Malcolm en ik keken haar vol respect aan.

'Ze heeft gelijk,' zei Malcolm met een opgeluchte klank in zijn stem, alsof één moordenaar beter te hanteren was dan twee.

'Oké,' gaf ik toe, mij afvragend wat de statistische kansen in werkelijkheid waren en of Ferdinand die kon uitrekenen.
'Oké, de politie is er niet in geslaagd Moira's moordenaar te vinden, hoewel ze heel erg hun best hebben gedaan en daar
vermoedelijk nog steeds mee bezig zijn...'

'Door te proberen mij met een moordenaar in verband te brengen,' mompelde Malcolm somber.

'We mogen dan als familie in staat zijn geweest de moord op Moira te verwerken door onszelf wijs te maken dat het een onbekende indringer van buiten moet zijn geweest...'

'Dat moeten we wel geloven,' zei Joyce zwak.

'Nu niet meer, onmogelijk. Twee moorden zonder motief door onbekende indringers van buiten — want het was de bedoeling dat Malcolm zou omkomen - zijn statistisch zo onwaarschijnlijk dat we dat wel kunnen uitsluiten. De politie heeft Moira's moordenaar niet gevonden en dus moeten we het nu zelf proberen. We moeten wel, en daarom hebben we Norman West in de arm genomen.' Ik keek Joyce recht in de ogen. 'Hou op met dat gekerm over Malcolms uitgaven en bedenk een manier om zijn leven te redden, al is het maar om hem nog meer geld te laten verdienen, waartoe hij best in staat is, maar alleen zolang hij leeft.'

'lan...' Ze was gechoqueerd.

'Je hebt vanochtend de hele familie telefonisch opgetrommeld en hun verteld waar ze mij konden vinden. Voor zover we weten zijn er momenteel zeven van hen hier en misschien zijn er nog meer, die zich op een afstand hebben gehouden.
Hoe verschrikkelijk we het idee ook vinden, het is best mogelijk dat Moira's moordenaar zich hier bevindt.'

'Nee, nee,' riep Joyce uit.

'Jawel,' zei ik, 'De beste manier om Malcolm tegen moordaanslagen te beschermen is hem buiten bereik van mogelijke
belagers te houden, wat betekent dat niemand mag weten waar hij zich bevindt. Welnu, liefste moeder, jij hebt de hele meute hier naar de renbaan gestuurd, dus help jij Malcolm nu ook maar om weg te komen voor ze hem te pakken krijgen.'

'Ik wist niet dat hij hier zou zijn,' protesteerde ze.

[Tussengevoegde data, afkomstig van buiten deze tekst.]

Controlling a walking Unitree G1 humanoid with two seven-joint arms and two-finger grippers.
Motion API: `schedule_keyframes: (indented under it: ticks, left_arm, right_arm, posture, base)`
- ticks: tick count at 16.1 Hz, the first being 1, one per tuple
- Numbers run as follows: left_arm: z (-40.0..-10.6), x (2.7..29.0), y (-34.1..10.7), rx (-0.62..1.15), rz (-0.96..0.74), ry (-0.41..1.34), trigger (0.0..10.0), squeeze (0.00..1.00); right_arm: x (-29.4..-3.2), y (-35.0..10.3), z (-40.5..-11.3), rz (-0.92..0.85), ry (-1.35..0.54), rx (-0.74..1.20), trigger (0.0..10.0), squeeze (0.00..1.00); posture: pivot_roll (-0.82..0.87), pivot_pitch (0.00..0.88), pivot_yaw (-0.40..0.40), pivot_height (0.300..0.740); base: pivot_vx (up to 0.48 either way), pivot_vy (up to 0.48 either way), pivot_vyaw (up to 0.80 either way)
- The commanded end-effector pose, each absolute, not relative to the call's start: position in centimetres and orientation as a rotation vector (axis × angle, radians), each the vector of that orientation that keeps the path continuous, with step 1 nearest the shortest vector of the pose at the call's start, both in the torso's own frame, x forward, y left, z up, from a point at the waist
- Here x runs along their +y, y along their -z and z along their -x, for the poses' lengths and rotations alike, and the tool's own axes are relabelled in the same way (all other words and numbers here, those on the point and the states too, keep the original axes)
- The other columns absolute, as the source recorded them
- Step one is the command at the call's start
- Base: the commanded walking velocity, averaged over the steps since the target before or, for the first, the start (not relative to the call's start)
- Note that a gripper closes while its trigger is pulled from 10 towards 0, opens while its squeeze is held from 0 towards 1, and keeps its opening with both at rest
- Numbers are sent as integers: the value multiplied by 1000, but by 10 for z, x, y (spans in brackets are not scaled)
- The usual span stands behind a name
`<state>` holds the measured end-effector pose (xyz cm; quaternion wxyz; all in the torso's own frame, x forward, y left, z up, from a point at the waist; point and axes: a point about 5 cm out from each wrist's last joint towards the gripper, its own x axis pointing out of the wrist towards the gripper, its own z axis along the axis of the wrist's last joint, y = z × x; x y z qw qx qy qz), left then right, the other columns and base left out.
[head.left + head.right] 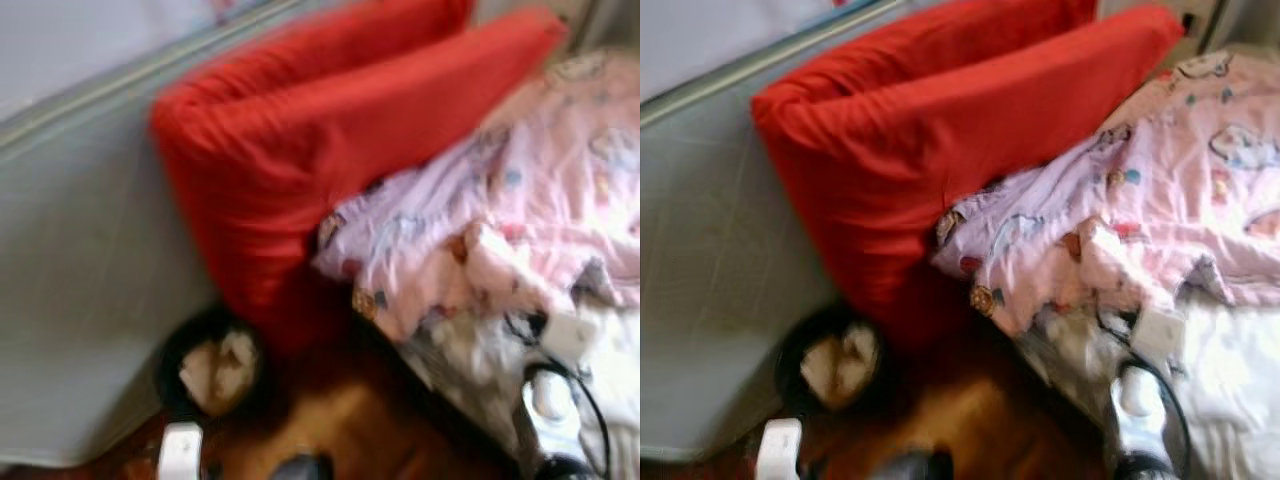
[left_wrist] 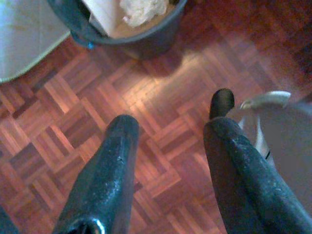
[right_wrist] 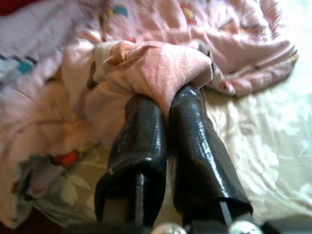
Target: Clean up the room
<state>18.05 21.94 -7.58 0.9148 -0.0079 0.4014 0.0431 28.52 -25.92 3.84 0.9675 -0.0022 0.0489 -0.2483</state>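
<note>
now the right gripper (image 3: 165, 105) pinches the pink blanket (image 3: 161, 63) at frame centre — tidying bed; next, lift; left gripper (image 2: 173, 122) open, empty.

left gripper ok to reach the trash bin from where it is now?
Probably yes: the left gripper hangs open over bare parquet floor, and nothing lies between its fingers and the bin just ahead.

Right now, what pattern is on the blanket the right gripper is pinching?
Pale pink blanket with small colourful cartoon prints, clearest in the right eye view; right gripper pinches a fold.
</note>
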Motion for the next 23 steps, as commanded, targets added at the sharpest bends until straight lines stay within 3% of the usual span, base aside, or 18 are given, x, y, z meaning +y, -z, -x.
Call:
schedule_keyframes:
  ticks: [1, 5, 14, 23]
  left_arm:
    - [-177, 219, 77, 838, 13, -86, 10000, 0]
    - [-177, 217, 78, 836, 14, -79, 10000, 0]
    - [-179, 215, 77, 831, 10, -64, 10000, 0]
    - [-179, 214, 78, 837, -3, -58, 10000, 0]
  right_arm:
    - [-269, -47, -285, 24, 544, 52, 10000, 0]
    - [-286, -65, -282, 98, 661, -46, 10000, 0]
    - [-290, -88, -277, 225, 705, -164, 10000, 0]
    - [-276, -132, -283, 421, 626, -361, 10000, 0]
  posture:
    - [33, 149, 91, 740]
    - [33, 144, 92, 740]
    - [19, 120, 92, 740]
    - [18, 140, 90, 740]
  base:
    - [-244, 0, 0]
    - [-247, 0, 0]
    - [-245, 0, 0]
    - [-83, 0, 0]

'Nee, maar hij is er. Het wordt tijd spijkers met koppen te slaan.'

Ik wees haar er maar niet op dat als ze geweten had dat Malcolm op de renbaan zou zijn, ze iedereen met nog meer ijver erheen zou hebben gestuurd.

'Heb je een idee?' vroeg Malcolm mij hoopvol.

'Ja, Maar daar hebben wc de hulp van Joyce bij nodig, plus haar belofte te zullen zwijgen.'

Mijn moeder zag er een heel stuk minder bazig uit dan gewoonlijk en gaf haast gedwee haar woord.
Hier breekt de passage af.